Data excerpt START

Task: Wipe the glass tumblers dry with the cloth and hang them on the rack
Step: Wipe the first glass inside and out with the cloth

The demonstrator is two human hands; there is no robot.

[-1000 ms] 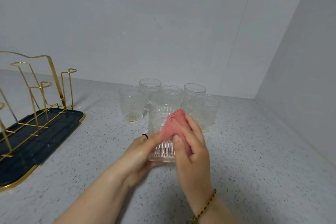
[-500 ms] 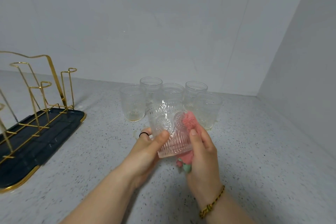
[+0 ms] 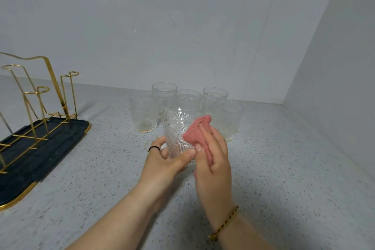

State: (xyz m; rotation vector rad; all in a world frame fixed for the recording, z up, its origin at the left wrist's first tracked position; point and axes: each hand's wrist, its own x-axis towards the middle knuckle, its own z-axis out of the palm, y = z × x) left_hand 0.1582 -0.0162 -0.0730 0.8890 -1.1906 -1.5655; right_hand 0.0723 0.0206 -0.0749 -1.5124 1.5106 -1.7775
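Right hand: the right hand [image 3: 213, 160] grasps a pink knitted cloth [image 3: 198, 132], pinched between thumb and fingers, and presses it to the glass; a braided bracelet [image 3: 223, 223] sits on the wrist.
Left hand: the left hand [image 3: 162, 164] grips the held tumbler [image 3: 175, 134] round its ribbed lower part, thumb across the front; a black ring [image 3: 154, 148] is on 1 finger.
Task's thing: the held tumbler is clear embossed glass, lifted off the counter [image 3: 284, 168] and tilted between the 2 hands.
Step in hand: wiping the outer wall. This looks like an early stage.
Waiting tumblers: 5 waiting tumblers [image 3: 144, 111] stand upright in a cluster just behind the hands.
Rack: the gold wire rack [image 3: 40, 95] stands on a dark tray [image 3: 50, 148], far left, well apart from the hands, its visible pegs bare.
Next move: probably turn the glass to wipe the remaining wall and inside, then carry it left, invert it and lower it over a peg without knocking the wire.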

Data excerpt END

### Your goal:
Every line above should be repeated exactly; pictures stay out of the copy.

### Result:
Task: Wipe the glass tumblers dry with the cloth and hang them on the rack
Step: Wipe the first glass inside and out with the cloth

The demonstrator is two human hands; there is no robot.

[-1000 ms] 
[-500 ms] 
[+0 ms] 

State: (xyz m; rotation vector rad; all in a world frame fixed for the recording, z up, its origin at the left wrist's first tracked position; point and axes: each hand's wrist, its own x-axis towards the middle knuckle, its own z-axis out of the palm, y = z × x) left_hand 0.1582 -0.0162 -0.0730 0.8890 -1.1906 -1.5655; right_hand 0.0723 0.0206 -0.0749 -1.5124 1.5106 -1.7775
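Right hand: the right hand [image 3: 213, 160] grasps a pink knitted cloth [image 3: 198, 132], pinched between thumb and fingers, and presses it to the glass; a braided bracelet [image 3: 223, 223] sits on the wrist.
Left hand: the left hand [image 3: 162, 164] grips the held tumbler [image 3: 175, 134] round its ribbed lower part, thumb across the front; a black ring [image 3: 154, 148] is on 1 finger.
Task's thing: the held tumbler is clear embossed glass, lifted off the counter [image 3: 284, 168] and tilted between the 2 hands.
Step in hand: wiping the outer wall. This looks like an early stage.
Waiting tumblers: 5 waiting tumblers [image 3: 144, 111] stand upright in a cluster just behind the hands.
Rack: the gold wire rack [image 3: 40, 95] stands on a dark tray [image 3: 50, 148], far left, well apart from the hands, its visible pegs bare.
Next move: probably turn the glass to wipe the remaining wall and inside, then carry it left, invert it and lower it over a peg without knocking the wire.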

Work on this exercise is finished, so nothing remains.